• [WHAT THIS TASK INVOLVES]
Output the lines of the records below exactly, beginning at their first line and ending at the line with "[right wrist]"; include no pictures.

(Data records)

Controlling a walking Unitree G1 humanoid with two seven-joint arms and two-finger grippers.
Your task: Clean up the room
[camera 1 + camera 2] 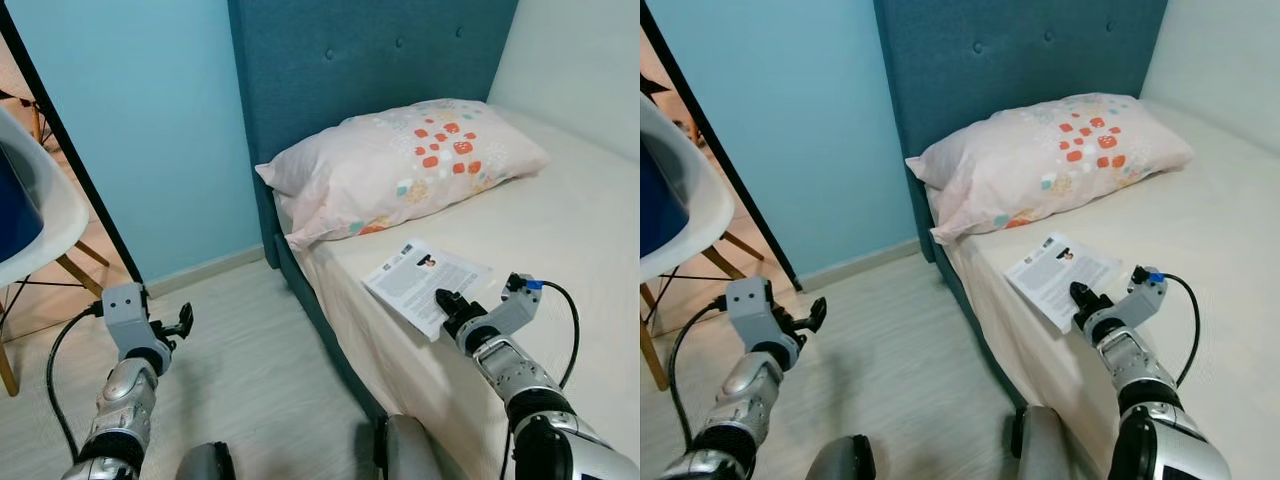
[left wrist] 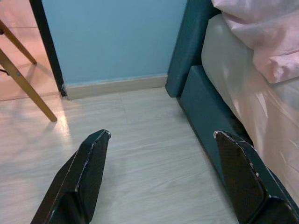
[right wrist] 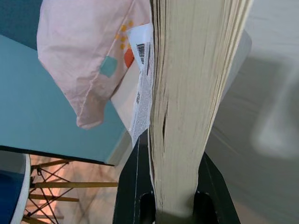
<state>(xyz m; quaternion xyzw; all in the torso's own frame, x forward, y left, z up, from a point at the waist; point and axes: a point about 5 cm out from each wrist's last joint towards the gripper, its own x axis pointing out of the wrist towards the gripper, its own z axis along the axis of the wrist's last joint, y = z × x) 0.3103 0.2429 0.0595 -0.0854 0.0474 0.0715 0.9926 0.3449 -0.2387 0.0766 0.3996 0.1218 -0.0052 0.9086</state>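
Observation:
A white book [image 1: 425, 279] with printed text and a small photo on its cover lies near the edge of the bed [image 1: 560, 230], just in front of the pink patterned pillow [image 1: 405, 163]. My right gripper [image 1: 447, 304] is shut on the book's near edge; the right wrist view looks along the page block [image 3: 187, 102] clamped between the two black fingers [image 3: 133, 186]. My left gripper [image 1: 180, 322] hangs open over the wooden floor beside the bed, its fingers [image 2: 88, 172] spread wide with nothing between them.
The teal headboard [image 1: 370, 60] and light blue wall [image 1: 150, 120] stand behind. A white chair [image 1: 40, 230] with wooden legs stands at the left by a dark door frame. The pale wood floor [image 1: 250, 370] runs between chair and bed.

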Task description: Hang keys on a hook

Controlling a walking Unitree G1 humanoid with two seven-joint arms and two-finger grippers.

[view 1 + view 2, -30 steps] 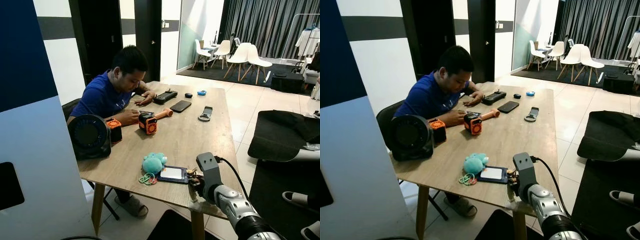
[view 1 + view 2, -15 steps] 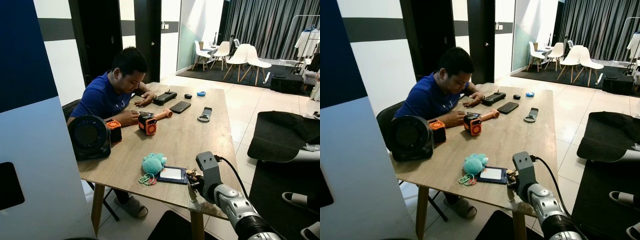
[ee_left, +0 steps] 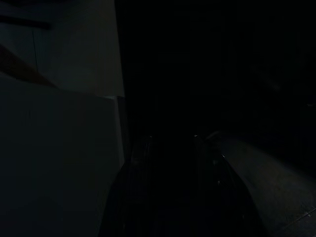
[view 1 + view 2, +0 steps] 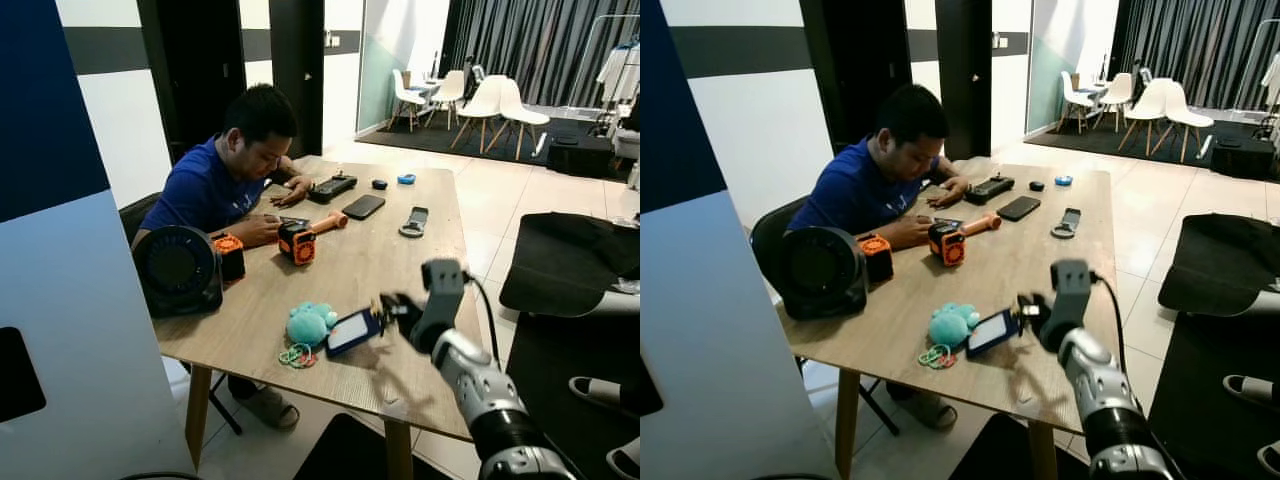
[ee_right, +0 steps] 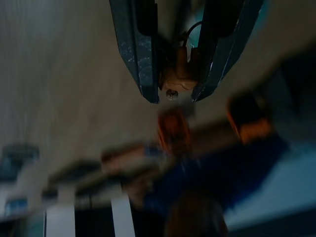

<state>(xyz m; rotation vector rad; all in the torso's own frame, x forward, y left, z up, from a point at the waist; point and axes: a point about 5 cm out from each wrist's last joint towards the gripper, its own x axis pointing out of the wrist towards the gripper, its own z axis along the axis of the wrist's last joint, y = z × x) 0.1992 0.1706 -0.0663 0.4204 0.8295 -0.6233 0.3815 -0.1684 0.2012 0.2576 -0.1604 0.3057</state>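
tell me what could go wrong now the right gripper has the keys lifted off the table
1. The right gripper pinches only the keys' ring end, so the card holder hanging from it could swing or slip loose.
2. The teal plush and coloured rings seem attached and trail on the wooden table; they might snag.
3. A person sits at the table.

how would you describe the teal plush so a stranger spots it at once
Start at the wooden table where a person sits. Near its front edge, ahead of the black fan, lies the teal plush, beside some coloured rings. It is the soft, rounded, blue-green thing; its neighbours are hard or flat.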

• [RESULT]
Controlling a walking Unitree G1 humanoid with two seven-joint arms and two-finger grippers.
Your task: Clean up the room
[camera 1 + camera 2] 
[left wrist] 
[right wrist] 

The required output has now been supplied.